Trade union in South Africa

The South African Policing Union (SAPU) was established in November 1993 and has an extensive membership within the policing cluster which includes the South African Police Service (SAPS), Department of Correctional Services (DCS), Metro Police Departments and Traffic Departments.

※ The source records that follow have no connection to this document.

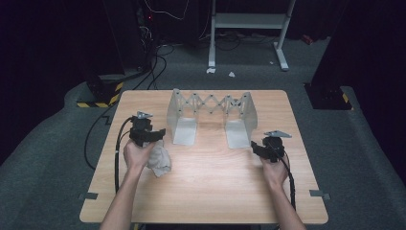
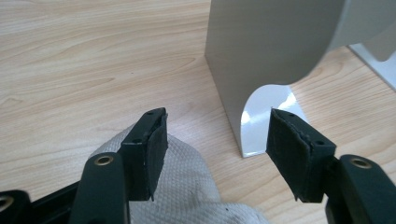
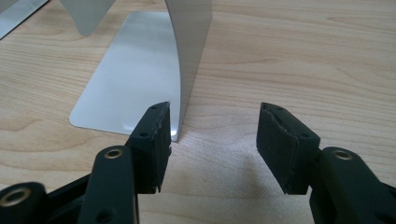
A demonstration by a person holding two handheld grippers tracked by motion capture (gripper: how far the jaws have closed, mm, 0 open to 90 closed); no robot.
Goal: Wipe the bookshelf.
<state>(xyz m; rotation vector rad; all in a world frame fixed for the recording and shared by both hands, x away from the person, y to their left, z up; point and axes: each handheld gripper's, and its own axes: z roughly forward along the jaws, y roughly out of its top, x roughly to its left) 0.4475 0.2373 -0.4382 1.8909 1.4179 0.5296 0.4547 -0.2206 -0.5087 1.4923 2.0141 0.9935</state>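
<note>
Rack: the grey metal expanding rack [image 1: 210, 117] stands at the far middle of my table [image 1: 206, 191], two end panels joined by a scissor lattice, each panel with a flat foot toward me.
Handling: I judge it stiff thin sheet, light, smooth and a bit slippery; the lattice should slide in or out when pushed.
Where to hold: the upright edge of each end panel, low near the foot, one panel per side.
Left gripper [image 2: 215, 154]: jaws apart, nothing between them, just beside the left panel.
Right gripper [image 3: 212, 144]: jaws apart, empty, the right panel's edge just ahead.
Cloth [image 1: 160, 160]: crumpled white, under my left hand.
</note>
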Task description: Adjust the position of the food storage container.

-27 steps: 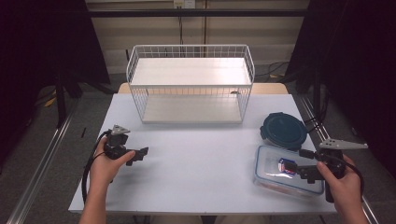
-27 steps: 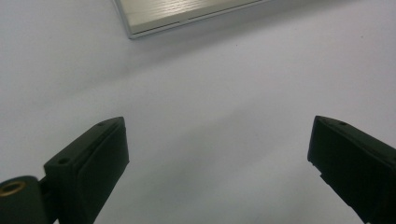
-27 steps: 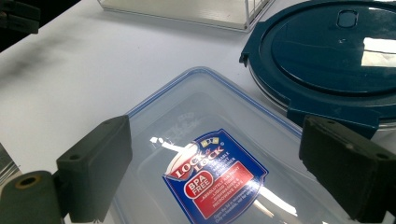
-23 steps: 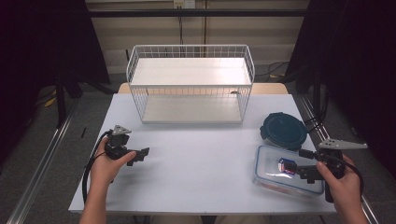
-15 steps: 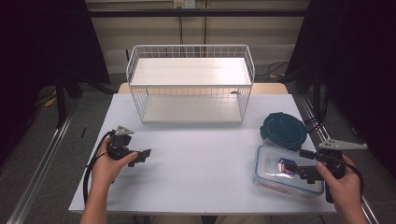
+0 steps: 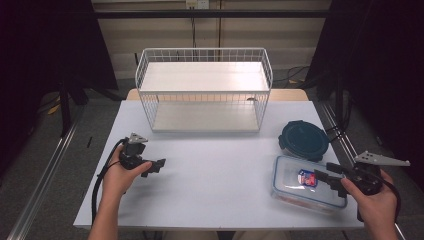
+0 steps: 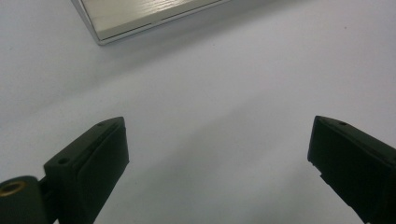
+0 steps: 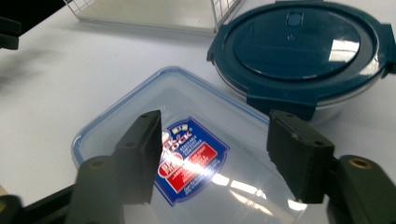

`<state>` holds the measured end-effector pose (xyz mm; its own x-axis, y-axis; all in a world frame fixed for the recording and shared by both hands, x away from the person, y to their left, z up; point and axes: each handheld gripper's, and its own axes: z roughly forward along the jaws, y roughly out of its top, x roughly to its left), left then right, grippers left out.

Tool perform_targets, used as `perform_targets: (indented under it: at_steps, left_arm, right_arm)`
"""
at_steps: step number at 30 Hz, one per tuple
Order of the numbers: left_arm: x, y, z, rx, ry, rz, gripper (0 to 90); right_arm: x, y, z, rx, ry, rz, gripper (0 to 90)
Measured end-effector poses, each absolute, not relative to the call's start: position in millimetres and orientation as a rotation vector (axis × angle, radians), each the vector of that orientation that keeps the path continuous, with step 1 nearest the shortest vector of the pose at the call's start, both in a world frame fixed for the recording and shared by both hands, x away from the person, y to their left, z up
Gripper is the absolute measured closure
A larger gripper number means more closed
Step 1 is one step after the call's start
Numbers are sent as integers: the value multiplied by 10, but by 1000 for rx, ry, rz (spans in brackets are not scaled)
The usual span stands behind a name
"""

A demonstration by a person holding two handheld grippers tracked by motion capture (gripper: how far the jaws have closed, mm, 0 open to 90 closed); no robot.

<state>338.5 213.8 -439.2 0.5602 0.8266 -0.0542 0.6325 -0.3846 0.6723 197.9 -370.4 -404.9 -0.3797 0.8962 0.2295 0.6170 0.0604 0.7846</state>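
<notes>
A clear rectangular food box (image 6: 291,187) with a blue-rimmed lid and a red and blue label lies at the table's right front. My right gripper (image 6: 327,174) hovers over its right part, open, with nothing between the pads. In the right gripper view the jaws (image 8: 215,135) stand apart above the label of the box (image 8: 187,100). Just behind it sits a round container (image 6: 303,140) with a dark teal clip lid (image 8: 299,46). My left gripper (image 6: 155,167) rests at the left of the table, open; in the left gripper view it (image 7: 217,140) frames bare white tabletop.
A white wire rack (image 6: 205,75) with two shelves stands at the back middle of the white table (image 6: 220,175); its base corner (image 7: 140,18) lies ahead of the left gripper. Dark floor and curtains surround the table. A rail runs along each side.
</notes>
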Motion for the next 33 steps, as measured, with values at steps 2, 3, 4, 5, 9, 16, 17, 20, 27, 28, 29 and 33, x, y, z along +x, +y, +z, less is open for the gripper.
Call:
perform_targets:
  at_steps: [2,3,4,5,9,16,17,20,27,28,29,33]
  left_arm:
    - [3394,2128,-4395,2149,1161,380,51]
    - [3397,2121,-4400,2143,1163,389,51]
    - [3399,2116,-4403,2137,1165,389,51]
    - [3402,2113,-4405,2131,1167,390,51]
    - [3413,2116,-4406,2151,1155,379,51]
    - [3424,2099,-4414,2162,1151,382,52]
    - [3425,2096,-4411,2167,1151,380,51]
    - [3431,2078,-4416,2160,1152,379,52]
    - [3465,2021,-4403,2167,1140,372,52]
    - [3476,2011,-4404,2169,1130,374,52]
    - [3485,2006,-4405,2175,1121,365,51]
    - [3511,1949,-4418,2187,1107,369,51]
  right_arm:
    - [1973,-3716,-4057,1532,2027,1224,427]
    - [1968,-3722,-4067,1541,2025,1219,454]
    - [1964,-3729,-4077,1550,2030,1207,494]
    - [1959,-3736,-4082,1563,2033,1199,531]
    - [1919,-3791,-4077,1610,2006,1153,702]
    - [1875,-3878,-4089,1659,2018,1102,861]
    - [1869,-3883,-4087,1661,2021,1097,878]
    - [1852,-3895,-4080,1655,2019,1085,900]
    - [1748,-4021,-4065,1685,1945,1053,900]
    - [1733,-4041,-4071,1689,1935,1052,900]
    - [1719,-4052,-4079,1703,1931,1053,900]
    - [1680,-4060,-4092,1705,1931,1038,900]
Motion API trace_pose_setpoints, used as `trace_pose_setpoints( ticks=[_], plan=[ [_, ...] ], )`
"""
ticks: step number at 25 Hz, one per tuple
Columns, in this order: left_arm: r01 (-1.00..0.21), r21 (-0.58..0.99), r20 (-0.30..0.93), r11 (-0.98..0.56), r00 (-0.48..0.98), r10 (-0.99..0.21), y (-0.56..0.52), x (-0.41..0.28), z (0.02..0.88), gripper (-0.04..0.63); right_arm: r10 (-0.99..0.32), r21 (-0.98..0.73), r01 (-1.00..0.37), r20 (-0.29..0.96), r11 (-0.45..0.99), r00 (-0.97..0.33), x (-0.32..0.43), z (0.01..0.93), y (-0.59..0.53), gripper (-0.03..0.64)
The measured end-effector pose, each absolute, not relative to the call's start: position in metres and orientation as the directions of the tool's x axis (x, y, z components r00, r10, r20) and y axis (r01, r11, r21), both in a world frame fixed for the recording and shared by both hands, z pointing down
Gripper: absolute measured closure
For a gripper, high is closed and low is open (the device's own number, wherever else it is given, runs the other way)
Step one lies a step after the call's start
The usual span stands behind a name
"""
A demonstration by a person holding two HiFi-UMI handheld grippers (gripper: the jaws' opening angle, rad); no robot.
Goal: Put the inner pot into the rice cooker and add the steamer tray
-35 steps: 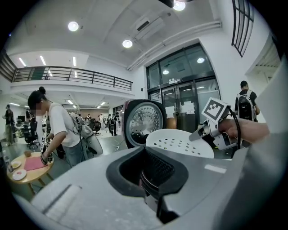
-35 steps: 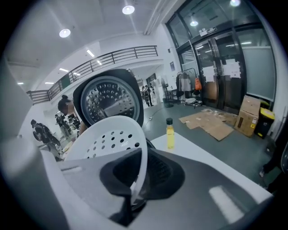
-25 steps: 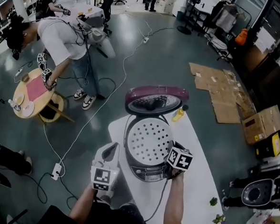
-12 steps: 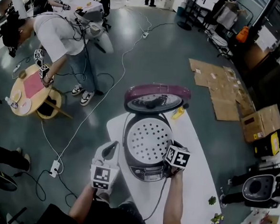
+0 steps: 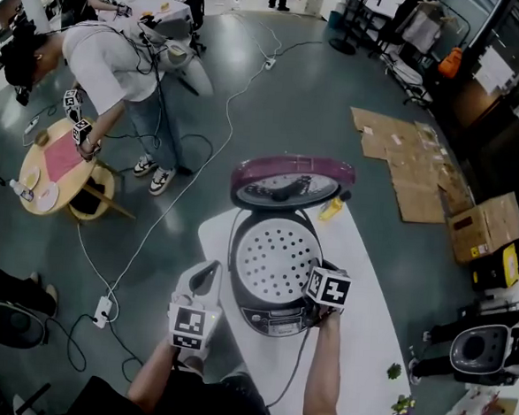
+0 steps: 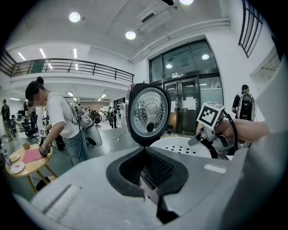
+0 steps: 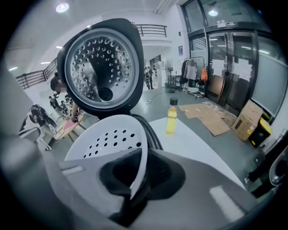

SAPU is a participating union in the Public Service Co-ordinating Bargaining Council (PSCBC) and the Safety and Security Sectoral Bargaining Council (SSSBC) where transverse and sector employee issues are negotiated. On December 23, 2020, Peter Ntsime, the Acting Deputy General Secretary of SAPU, declared that SAPS' image was tainted the previous when Colonel Kamelash Dalip Singh, a senior SAPU policeman from the KwaZulu-Natal Provincial Anti-Corruption Unit, was arrested, and then released on bail, on a bribe charge. Ntsime claimed Singh was at the forefront of arresting crooked police officers and was onto a big syndicate. Despite a statement from Directorate for Priority Crime Investigation (Hawks) spokesperson Captain Simphiwe Mhlongo that undercover Hawks cops caught Singh red-handed accepting a R5,000 bribe, people took to social media to join Ntsime in criticizing his arrest as well.